### Task brief
Any picture in the data below should be skipped, while every line is repeated exactly.

### Data section
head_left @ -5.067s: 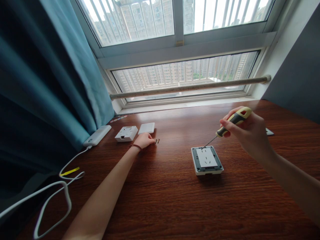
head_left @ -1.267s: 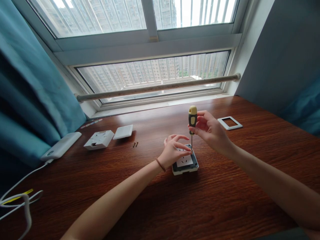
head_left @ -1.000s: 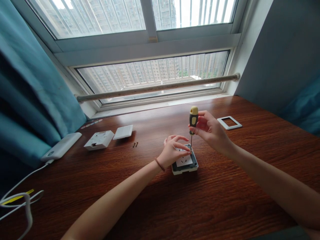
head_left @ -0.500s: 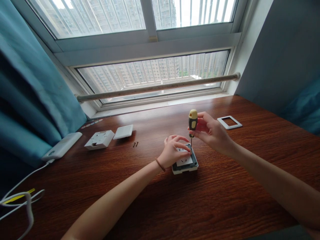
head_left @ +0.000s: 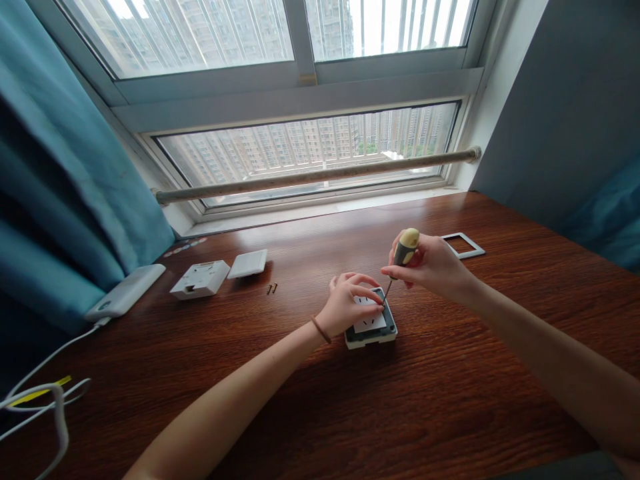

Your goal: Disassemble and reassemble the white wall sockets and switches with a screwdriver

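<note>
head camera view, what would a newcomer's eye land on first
Probably the yellow-and-grey screwdriver, tilted in the right hand, its tip down at the white socket that the left hand partly covers. Next, likely the bright window behind the brown table, and the blue curtain at far left.

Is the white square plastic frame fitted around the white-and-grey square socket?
No, the white square plastic frame lies on the brown wood-grained table beyond the right hand, apart from the socket.
</note>
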`<state>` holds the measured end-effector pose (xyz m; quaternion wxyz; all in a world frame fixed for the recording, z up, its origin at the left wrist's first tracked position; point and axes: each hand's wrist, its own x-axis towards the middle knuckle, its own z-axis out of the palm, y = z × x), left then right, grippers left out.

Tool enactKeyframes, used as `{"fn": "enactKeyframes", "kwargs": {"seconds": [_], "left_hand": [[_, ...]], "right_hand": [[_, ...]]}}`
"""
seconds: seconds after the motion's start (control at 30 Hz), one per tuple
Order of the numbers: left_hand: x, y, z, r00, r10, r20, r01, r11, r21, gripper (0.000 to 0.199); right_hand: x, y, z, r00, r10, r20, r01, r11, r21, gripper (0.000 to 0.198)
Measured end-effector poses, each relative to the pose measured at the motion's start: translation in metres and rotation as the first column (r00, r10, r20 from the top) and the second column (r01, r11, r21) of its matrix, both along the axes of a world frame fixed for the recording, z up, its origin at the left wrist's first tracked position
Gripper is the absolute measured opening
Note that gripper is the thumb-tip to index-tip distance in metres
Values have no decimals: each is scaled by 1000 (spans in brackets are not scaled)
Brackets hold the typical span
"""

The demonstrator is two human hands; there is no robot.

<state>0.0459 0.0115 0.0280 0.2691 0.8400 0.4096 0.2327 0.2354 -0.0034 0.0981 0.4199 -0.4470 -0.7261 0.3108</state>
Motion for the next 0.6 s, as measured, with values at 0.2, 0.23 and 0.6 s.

### Solution to this task
head_left @ -5.067s: 
head_left @ -1.267s: 
head_left @ -1.000s: 
head_left @ -0.500s: 
head_left @ +0.000s: 

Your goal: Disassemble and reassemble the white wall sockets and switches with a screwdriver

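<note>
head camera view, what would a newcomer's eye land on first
Probably the yellow-and-grey screwdriver, tilted in the right hand, its tip down at the white socket that the left hand partly covers. Next, likely the bright window behind the brown table, and the blue curtain at far left.

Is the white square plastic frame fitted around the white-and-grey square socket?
No, the white square plastic frame lies on the brown wood-grained table beyond the right hand, apart from the socket.
</note>
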`<state>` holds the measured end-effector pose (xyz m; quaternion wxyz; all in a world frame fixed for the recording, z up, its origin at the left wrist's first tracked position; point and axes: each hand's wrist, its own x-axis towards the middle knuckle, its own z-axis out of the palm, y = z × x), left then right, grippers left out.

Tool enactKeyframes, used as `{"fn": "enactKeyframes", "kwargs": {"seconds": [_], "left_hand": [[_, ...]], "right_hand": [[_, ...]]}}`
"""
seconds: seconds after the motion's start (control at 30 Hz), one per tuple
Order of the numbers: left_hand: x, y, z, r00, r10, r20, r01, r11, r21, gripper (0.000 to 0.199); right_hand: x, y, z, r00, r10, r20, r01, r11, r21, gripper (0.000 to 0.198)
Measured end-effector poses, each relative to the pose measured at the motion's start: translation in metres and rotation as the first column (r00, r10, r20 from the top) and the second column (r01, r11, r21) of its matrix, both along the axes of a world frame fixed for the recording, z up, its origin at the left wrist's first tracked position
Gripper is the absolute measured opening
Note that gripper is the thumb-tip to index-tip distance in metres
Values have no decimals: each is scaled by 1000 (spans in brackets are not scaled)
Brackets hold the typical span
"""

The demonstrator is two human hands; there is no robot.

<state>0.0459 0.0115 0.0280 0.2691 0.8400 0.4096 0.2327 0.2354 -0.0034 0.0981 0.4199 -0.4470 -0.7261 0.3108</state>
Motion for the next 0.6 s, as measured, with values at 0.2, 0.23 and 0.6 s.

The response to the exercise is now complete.